* How to complete this task: Taking the data below line by line, count those that include the word "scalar" and report the number alone.

(Materials provided begins)

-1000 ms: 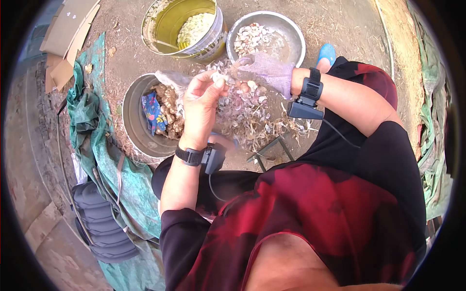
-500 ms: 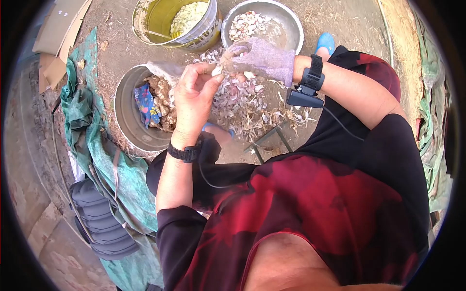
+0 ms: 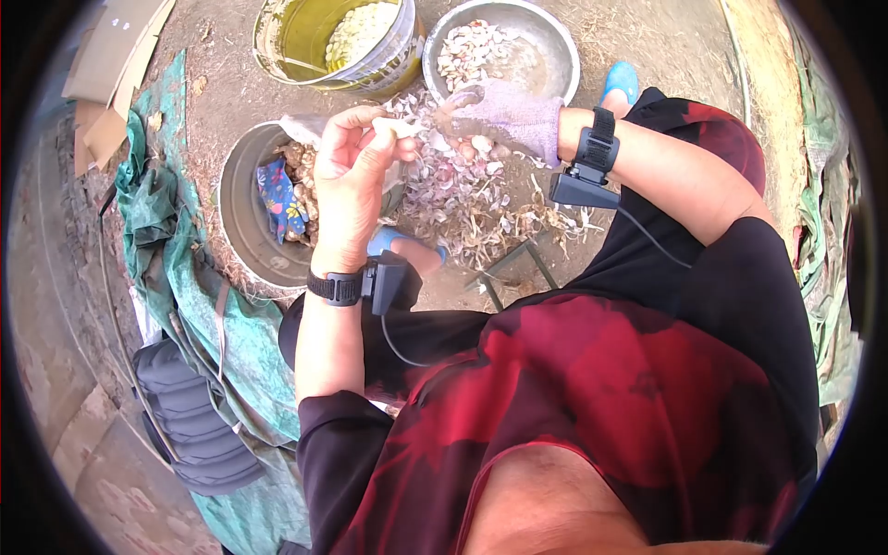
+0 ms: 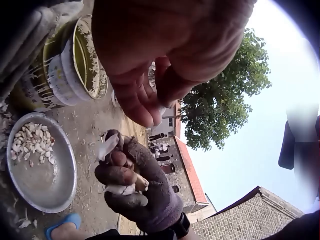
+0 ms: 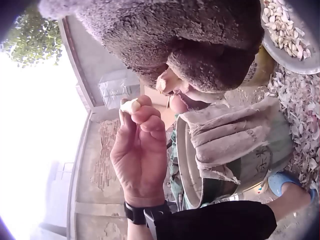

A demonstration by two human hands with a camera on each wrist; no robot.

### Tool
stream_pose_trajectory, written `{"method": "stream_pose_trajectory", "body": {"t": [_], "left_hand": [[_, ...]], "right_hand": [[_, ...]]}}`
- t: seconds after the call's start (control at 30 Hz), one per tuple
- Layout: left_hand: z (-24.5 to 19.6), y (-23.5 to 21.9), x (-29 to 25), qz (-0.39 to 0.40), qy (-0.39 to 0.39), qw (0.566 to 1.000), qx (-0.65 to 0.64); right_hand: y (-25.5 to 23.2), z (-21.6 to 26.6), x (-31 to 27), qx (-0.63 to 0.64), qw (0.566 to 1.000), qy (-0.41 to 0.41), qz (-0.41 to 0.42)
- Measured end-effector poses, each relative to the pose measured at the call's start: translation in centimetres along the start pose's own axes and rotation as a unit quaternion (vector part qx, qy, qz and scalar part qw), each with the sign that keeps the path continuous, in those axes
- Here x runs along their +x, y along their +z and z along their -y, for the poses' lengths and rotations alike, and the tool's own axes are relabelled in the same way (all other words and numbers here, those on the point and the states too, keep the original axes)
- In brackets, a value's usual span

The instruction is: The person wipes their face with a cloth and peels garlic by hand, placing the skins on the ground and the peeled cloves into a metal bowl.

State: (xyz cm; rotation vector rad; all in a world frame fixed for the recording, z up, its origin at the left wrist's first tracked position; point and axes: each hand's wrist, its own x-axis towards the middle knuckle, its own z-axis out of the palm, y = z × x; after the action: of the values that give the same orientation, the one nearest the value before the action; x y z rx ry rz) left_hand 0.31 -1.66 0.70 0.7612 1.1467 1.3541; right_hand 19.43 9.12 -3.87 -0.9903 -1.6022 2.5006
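the pale clove is clamped between thumb and fingers of the bare left hand, its long axis roughly crosswise in the head view, one end towards the gloved right hand, near but apart. the right fingers are curled round garlic pieces; the metal basin lies just beyond that hand.

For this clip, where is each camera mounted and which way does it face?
Head: on the head, facing forward and down at the bare left hand and gloved right hand; arms, torso and legs show.
Left wrist: faces past the left hand towards the right hand and basin.
Right wrist: faces past the right hand towards the left hand and pail.
Both wrist views share both hands and the basin.
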Motion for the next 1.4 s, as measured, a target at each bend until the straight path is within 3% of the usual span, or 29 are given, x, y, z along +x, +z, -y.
{"method": "stream_pose_trajectory", "body": {"t": [0.07,0.13,0.33,0.47,0.53,0.67,0.7,0.73,0.87,1.0,1.07,1.13,1.17,1.2,1.27,1.33,1.37,1.4], "left_hand": [[0.3,-0.3,0.0,-0.008,0.002,0.999,0.035],[0.5,-0.4,-0.1,-0.003,0.01,0.998,0.066],[1.0,0.4,-0.3,0.016,0.058,0.988,0.143],[1.8,0.6,-0.1,0.001,0.107,0.983,0.148],[1.8,-0.3,0.0,-0.009,0.083,0.98,0.181],[1.6,0.0,0.1,-0.022,-0.001,0.974,0.225],[1.7,0.1,0.0,-0.022,-0.001,0.974,0.226],[1.9,0.2,-0.1,-0.012,-0.038,0.988,0.147],[2.7,0.4,-0.4,-0.001,-0.122,0.992,-0.018],[2.9,-3.2,0.8,-0.085,-0.069,0.993,-0.045],[1.3,-2.9,0.6,-0.084,-0.067,0.992,-0.069],[0.4,-2.6,0.0,-0.123,-0.12,0.981,-0.09],[0.1,-2.2,-0.3,-0.069,-0.119,0.989,-0.057],[0.1,-1.9,-0.6,-0.068,-0.121,0.989,-0.06],[0.3,-1.2,-1.1,0.02,-0.178,0.981,0.073],[1.9,-0.3,-1.5,0.024,-0.186,0.975,0.116],[2.5,0.5,-1.7,0.039,-0.111,0.969,0.216],[2.9,0.9,-1.9,0.054,-0.034,0.948,0.313]], "right_hand": [[-0.2,0.0,-0.3,0.075,0.997,-0.008,0.021],[-0.3,0.0,-0.5,0.143,0.98,-0.056,0.124],[0.1,0.1,-0.5,0.202,0.973,-0.042,0.103],[-0.5,-0.5,-0.3,0.156,0.981,-0.06,0.095],[-0.9,-0.5,0.0,0.171,0.971,-0.114,0.122],[-0.2,0.5,-0.1,0.2,0.967,-0.117,0.105],[0.2,0.8,0.0,0.063,0.983,-0.166,0.051],[0.5,0.9,0.0,-0.076,0.974,-0.212,-0.004],[1.8,1.1,-1.1,0.056,0.986,-0.15,0.048],[2.3,1.0,-1.3,0.033,0.99,-0.095,0.103],[1.9,-0.5,-0.4,0.182,0.972,-0.025,0.145],[2.3,-0.7,-0.6,0.197,0.976,-0.013,0.092],[2.3,-0.5,-0.5,0.152,0.987,0.004,0.057],[2.1,-0.3,-0.4,0.107,0.994,0.02,0.021],[1.8,-1.5,0.5,0.133,0.99,0.007,0.04],[2.3,-1.8,1.2,0.19,0.982,0.014,0.015],[2.2,-1.5,0.8,0.098,0.995,-0.018,0.031],[2.2,-2.0,1.2,0.097,0.995,-0.017,0.031]]}}
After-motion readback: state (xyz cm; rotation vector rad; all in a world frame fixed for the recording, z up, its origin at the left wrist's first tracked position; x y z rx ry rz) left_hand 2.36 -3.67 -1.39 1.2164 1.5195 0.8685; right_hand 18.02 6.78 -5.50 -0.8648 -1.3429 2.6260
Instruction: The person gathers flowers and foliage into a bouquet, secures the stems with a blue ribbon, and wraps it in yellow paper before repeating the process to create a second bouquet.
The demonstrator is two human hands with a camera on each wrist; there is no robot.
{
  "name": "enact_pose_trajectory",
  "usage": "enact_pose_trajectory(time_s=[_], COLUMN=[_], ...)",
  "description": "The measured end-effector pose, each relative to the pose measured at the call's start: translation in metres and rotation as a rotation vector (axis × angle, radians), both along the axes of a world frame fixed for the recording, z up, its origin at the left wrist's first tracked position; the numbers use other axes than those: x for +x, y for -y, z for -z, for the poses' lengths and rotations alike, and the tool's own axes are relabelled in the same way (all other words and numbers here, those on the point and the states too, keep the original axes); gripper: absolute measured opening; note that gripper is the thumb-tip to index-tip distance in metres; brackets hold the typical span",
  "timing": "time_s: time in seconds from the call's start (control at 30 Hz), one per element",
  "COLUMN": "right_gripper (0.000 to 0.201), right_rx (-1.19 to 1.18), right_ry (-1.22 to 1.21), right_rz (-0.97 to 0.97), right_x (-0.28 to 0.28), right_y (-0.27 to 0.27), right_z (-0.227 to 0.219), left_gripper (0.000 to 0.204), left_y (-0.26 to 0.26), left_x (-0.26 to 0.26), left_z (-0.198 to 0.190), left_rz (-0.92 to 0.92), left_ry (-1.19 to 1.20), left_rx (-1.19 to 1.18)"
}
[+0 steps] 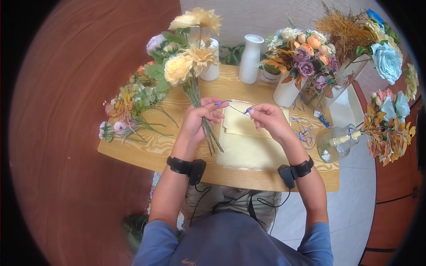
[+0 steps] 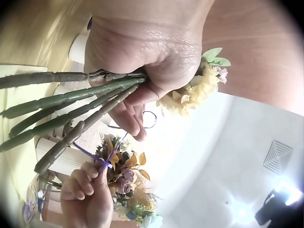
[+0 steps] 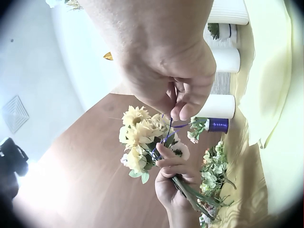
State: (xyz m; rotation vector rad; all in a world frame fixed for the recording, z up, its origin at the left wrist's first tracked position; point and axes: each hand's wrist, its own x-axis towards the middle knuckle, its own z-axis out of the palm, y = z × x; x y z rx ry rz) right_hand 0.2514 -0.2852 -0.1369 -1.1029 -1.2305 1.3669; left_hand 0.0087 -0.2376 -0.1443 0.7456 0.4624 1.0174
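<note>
My left hand [image 1: 199, 120] grips a bunch of artificial flowers [image 1: 178, 70] by its stems [image 1: 192, 93]. The pale yellow blooms stand above the fist, and green stem ends poke out below, as the left wrist view shows closely. A thin blue-violet ribbon [image 1: 246, 111] runs from the left fingers across to my right hand [image 1: 270, 121], whose thumb and fingertips pinch it. In the right wrist view, the ribbon passes beside the bunch near the left fingers. Part of the stems is hidden inside the left palm.
Pale yellow wrapping sheets [image 1: 253, 150] lie beneath the hands on the wooden table [image 1: 126, 153]. Loose flower sprigs [image 1: 128, 108] spread at the left. A white vase [image 1: 251, 60] stands behind. Cut ribbon [image 1: 305, 138] and a glass vase [image 1: 330, 148] are on the right.
</note>
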Motion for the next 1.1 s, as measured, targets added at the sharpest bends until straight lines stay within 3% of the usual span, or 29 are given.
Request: enact_pose_trajectory(time_s=[0.37,0.63,1.1], right_gripper=[0.016,0.018,0.018], right_rx=[-0.038,0.057,0.186], right_ry=[0.064,0.019,-0.047], right_rz=[0.211,0.176,0.062], right_x=[0.057,0.03,-0.032], right_y=[0.029,0.027,0.001], right_z=[-0.029,-0.046,-0.04], left_gripper=[0.039,0.02,0.042], left_y=[0.003,0.019,0.031], left_x=[0.009,0.035,0.05], left_z=[-0.002,0.007,0.0], left_rz=[-0.083,-0.046,-0.063], left_ry=[-0.002,0.056,-0.06], left_rx=[0.05,0.07,-0.051])
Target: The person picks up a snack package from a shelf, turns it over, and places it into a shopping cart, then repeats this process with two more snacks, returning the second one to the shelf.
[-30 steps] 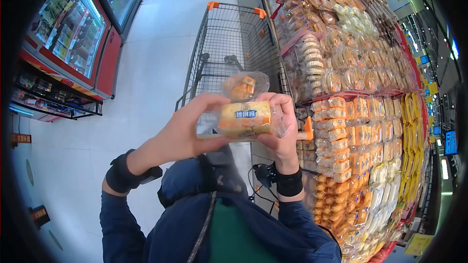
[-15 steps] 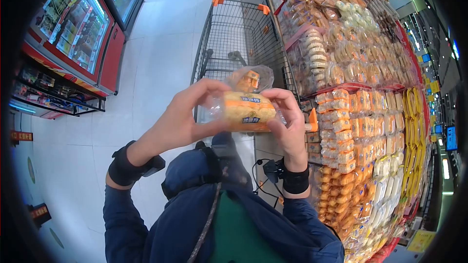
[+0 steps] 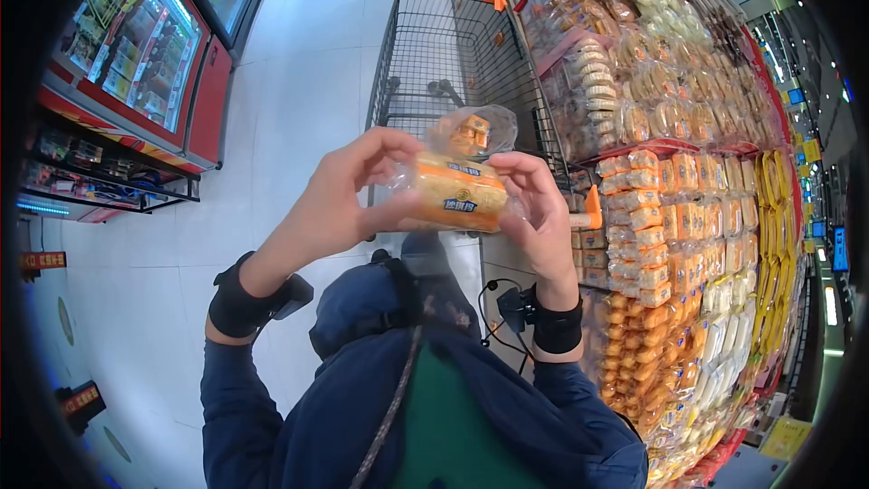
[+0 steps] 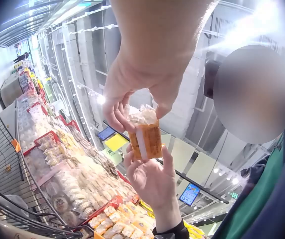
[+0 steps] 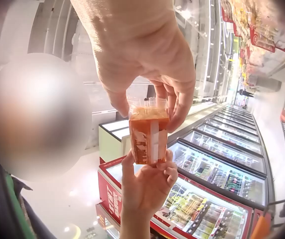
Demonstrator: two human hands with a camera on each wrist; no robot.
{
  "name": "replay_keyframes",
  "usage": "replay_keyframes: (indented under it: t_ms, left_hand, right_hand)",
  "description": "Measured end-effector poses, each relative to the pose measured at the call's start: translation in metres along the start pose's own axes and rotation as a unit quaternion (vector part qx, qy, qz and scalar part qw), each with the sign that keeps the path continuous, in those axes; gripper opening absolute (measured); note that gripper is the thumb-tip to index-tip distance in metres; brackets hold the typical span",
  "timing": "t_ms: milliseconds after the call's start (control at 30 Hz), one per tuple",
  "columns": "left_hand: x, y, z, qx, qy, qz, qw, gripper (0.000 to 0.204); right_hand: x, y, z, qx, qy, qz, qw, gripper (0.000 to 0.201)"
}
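A clear-wrapped yellow pastry pack (image 3: 459, 195) with an orange band and blue label is held level between both hands in the head view. My left hand (image 3: 339, 195) pinches its left end, thumb below and fingers above. Its right end is pinched by my right hand (image 3: 536, 217). In the left wrist view the pack (image 4: 146, 139) shows its orange side with a pale seam, and in the right wrist view the pack (image 5: 149, 134) looks much the same. Just beyond it, a clear bag with orange-labelled pieces (image 3: 472, 133) is partly covered by the pack.
A wire shopping cart (image 3: 434, 45) with orange corners stands ahead. Along the right runs a display of wrapped breads and pastries (image 3: 674, 217). Red-framed glass coolers (image 3: 149, 54) stand at the left, beyond the pale floor (image 3: 299, 54).
The pack has been turned in the hands, so its orange band and blue labels now face up. Hands and pack have shifted slightly right and up in the head view.
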State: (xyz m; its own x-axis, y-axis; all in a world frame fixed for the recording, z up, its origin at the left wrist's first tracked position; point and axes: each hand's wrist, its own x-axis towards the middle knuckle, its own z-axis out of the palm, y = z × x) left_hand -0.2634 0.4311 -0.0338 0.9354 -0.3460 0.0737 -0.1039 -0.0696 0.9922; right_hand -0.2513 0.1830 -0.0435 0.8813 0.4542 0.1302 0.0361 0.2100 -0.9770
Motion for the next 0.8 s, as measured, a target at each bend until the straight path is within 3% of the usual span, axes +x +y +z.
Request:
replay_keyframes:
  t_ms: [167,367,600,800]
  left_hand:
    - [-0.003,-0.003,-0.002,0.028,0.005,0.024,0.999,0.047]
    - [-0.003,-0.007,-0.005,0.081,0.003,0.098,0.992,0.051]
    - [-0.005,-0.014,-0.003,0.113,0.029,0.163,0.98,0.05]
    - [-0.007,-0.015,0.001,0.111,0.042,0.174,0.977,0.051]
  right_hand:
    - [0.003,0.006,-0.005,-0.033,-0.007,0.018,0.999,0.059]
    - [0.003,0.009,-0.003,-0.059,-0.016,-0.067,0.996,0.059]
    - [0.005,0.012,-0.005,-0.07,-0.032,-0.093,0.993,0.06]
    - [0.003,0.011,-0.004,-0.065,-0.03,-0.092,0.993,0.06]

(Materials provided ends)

* Response to the exercise: 2